Description of the task - Your reply should reproduce all the data below exactly while excluding the pictures.

Provided data -
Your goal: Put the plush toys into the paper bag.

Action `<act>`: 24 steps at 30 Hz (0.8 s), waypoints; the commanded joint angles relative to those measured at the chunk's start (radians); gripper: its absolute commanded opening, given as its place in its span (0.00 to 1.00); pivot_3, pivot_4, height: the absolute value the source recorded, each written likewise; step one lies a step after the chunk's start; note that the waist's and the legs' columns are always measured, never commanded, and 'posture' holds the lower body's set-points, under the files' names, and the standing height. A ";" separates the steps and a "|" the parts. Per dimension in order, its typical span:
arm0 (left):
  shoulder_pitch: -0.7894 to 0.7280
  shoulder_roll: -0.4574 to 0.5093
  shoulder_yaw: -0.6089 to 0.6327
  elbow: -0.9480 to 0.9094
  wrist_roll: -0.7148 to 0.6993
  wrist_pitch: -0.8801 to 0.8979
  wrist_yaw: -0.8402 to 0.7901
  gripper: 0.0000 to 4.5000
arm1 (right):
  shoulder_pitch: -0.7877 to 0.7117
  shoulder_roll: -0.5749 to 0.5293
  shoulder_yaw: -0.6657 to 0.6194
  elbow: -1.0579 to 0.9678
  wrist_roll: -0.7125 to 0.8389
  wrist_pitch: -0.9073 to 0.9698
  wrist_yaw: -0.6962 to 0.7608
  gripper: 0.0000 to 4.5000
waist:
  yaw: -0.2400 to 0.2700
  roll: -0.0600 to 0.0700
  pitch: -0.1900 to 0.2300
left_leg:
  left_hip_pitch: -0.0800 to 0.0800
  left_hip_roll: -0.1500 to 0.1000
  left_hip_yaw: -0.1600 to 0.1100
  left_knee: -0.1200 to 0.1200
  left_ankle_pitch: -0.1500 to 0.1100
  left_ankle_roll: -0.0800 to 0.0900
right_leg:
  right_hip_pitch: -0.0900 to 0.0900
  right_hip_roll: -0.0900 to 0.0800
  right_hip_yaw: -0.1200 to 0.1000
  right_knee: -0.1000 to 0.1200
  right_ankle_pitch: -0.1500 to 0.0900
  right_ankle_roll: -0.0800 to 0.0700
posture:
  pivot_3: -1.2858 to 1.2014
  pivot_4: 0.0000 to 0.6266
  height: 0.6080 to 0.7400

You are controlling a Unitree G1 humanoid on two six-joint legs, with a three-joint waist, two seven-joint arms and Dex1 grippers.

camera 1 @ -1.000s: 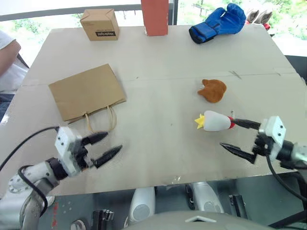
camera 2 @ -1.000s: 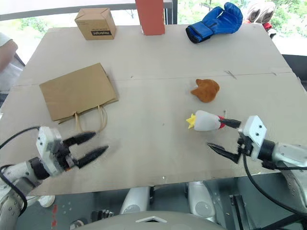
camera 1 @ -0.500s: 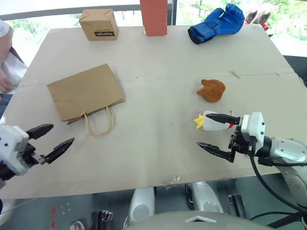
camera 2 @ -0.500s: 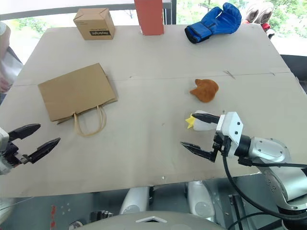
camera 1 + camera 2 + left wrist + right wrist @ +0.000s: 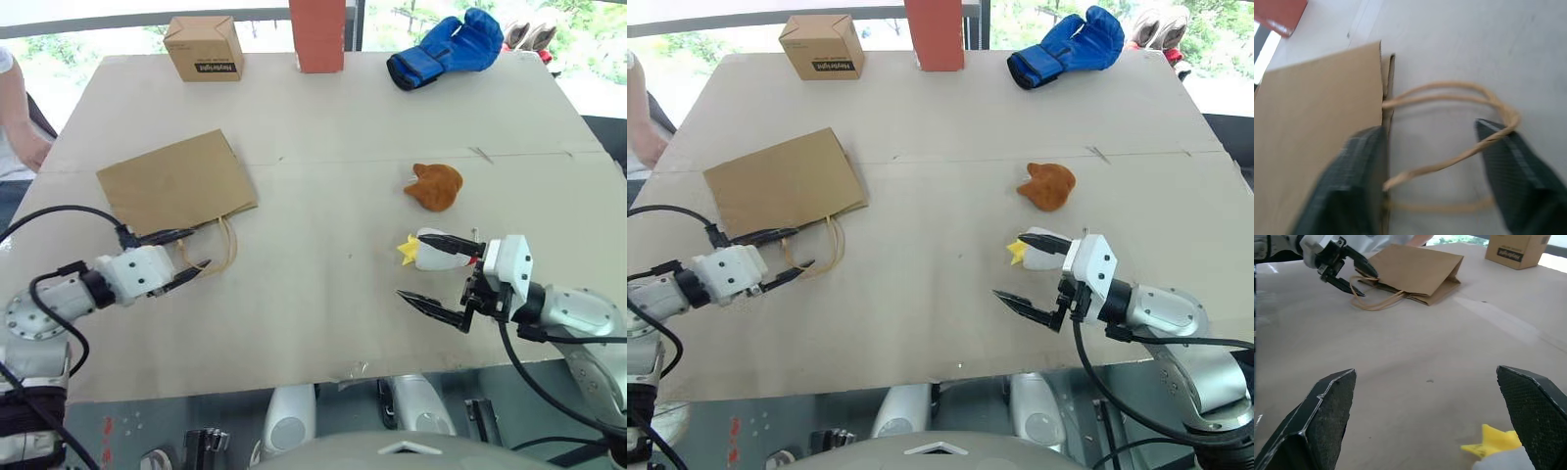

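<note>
On the desk (image 5: 323, 176), left end effector (image 5: 186, 258) is straddling the paper bag (image 5: 176, 186) handles, fingers apart; right end effector (image 5: 436, 274) is gaping beside the white plush toy (image 5: 431, 257).

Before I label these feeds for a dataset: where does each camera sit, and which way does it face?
Head stereo pair: looks forward and down over the table; both arms show.
Left wrist: looks along the left gripper at the paper bag and its handles.
Right wrist: looks along the right gripper across the table; white plush toy near one finger.
Shared: the wrist views both show the bag.
</note>
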 commanded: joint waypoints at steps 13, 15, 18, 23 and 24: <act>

Solution -
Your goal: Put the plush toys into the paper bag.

Action `<act>`: 24 steps at 30 Hz (0.8 s), waypoints; the commanded joint angles relative to those measured at the chunk's start (radians); gripper: its absolute commanded opening, given as its place in its span (0.00 to 1.00); pivot_3, pivot_4, height: the absolute value the source recorded, each written likewise; step one lies a step after the chunk's start; note that the waist's and the legs' columns are always measured, never commanded, and 'posture' holds the lower body's set-points, under the files' names, and the standing height. A ";" separates the steps and a "|" the parts. Per dimension in order, its typical span:
arm0 (left):
  shoulder_pitch: -0.7894 to 0.7280
  shoulder_roll: -0.4574 to 0.5093
  shoulder_yaw: -0.6089 to 0.6327
  elbow: -0.9480 to 0.9094
  wrist_roll: -0.7148 to 0.6993
  wrist_pitch: -0.8801 to 0.8979
  wrist_yaw: -0.8402 to 0.7901
  gripper: 0.0000 to 4.5000
arm1 (right):
  shoulder_pitch: -0.7877 to 0.7117
  shoulder_roll: -0.5749 to 0.5293
  shoulder_yaw: -0.6657 to 0.6194
  elbow: -1.0579 to 0.9678
  wrist_roll: -0.7125 to 0.8389
  wrist_pitch: -0.9073 to 0.9698
  wrist_yaw: -0.6962 to 0.7608
  gripper: 0.0000 to 4.5000
waist:
  yaw: -0.2400 to 0.2700
  roll: -0.0600 to 0.0700
  pitch: -0.1900 to 0.2300
left_leg:
  left_hip_pitch: -0.0800 to 0.0800
  left_hip_roll: -0.1500 to 0.1000
  left_hip_yaw: -0.1600 to 0.1100
  left_knee: -0.1200 to 0.1200
  left_ankle_pitch: -0.1500 to 0.1100
  left_ankle_roll: -0.0800 to 0.0900
right_leg:
  right_hip_pitch: -0.0900 to 0.0900
  right_hip_roll: -0.0900 to 0.0800
  right_hip_yaw: -0.1200 to 0.1000
  right_knee: -0.1000 to 0.1200
  right_ankle_pitch: -0.1500 to 0.0900
  right_ankle_roll: -0.0800 to 0.0700
posture:
  pivot_3: -1.2858 to 1.2014
  pivot_4: 0.0000 to 0.6266
  height: 0.6080 to 0.7400

You are controlling a Unitree G1 humanoid on two six-joint legs, with a three-joint waist, two seven-joint arms and Dex1 grippers.

camera 1 @ -1.000s: 
camera 2 @ -1.000s: 
camera 1 @ -0.500s: 
camera 2 @ -0.500s: 
camera 1 + camera 2 + left wrist + right wrist @ +0.000s: 

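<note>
On the desk (image 5: 323, 176), left end effector (image 5: 186, 258) is straddling the paper bag (image 5: 176, 186) handles, fingers apart; right end effector (image 5: 436, 274) is gaping beside the white plush toy (image 5: 431, 257).

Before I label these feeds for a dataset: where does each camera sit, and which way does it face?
Head stereo pair: looks forward and down over the table; both arms show.
Left wrist: looks along the left gripper at the paper bag and its handles.
Right wrist: looks along the right gripper across the table; white plush toy near one finger.
Shared: the wrist views both show the bag.
</note>
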 commanded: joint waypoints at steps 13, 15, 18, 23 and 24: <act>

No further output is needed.